By CLIFF DUNN
The Trump administration continues to try to weaken federal protections against housing discrimination; in fact, this was an especially busy summer for the forces of regression.
It’s now important to ask what would have been unthinkable questions two years ago: Is fair housing still the law of the land? And are federal housing officials under Donald Trump still going to enforce it? Rising housing costs and strict lending standards have made the situation more urgent.
Fortunately for those opposed to Trump & Co.’s efforts, officials from the state and local level as well as stakeholders advocating for both affordable housing and social justice are taking steps to protect these regulations.
In late August, 153 state and local organizations asked the administration to keep a federal rule that’s designed to protect minorities. Among the groups that signed a letter to the U.S. Department of Housing and Urban Development (HUD) calling for preservation of the Disparate Impact Standard were the NAACP and the Human Rights Campaign.
They were joined by the attorneys general of 17 states, who wrote to HUD Secretary Ben Carson: “In the five years since the Rule was finalized, the issues of segregation and discrimination in housing and lending have not abated.”
Unfortunately, advocates don’t have many options to force the feds to enforce fair housing. On August 17, a court dismissed a lawsuit that would require Carson and HUD to stick to the government’s policy on desegregation.
Of concern to advocates is the preservation of a legal doctrine that bans discrimination even when discrimination is not the explicit goal of the policies in question. In 2015, the U.S. Supreme Court ruled that housing practices that negatively affect minorities
disproportionately are prohibited, so that, for instance, a policy that requires low income housing vouchers be used in poor neighborhoods is just as discriminatory as a listing that says, “whites only.”
During the Obama Administration, HUD formalized its policy on Disparate Impact (or “discriminatory effects”). But this past June, Trump’s HUD changed course, announcing that it was considering a change to the Disparate Impact rule.

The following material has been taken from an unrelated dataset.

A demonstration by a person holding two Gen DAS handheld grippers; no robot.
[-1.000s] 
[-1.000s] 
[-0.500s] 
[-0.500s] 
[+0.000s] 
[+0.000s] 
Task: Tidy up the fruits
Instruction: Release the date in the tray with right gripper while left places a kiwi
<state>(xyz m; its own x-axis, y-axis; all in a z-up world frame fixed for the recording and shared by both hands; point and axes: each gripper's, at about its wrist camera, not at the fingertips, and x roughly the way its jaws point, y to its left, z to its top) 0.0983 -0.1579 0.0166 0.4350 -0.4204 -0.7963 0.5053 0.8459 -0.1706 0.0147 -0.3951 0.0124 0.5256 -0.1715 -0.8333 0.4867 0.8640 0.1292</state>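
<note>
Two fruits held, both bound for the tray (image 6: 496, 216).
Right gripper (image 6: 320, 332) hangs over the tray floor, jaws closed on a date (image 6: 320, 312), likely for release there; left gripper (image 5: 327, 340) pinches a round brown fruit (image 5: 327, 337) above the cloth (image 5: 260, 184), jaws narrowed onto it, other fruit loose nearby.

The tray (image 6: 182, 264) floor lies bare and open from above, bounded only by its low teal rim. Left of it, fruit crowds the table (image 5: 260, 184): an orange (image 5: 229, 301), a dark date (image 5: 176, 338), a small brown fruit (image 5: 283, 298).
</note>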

The other rule under fire is HUD’s Affirmatively Furthering Fair Housing (AFFH) rule, which Obama rolled out in 2015. The AFFH rule is an effort to codify an obligation set forth by the Fair Housing Act, which requires jurisdictions that accept HUD funds to “affirmatively further” desegregation.
But AFFH is another rule that could be undone by the Trump Administration. In January, HUD tried to delay its implementation. In May, HUD abandoned one of the requirements for jurisdictions to abide by AFFH. That prompted a lawsuit—the case that was dismissed on August 17 when the U.S. District Court found that the plaintiffs lacked standing.
A week later, HUD issued advanced notice of proposed rulemaking, this time for AFFH. HUD could reverse Obama’s fair-housing legacy by shredding the rules that delineate out how HUD enforces fair housing.
Existing federal law requires both the federal government and local officials to do better. But the Trump administration looks to be backtracking on both the rules that preserve anti-discrimination, and they way in which those rules can be interpreted by officials. That’s both bad faith and bad policy.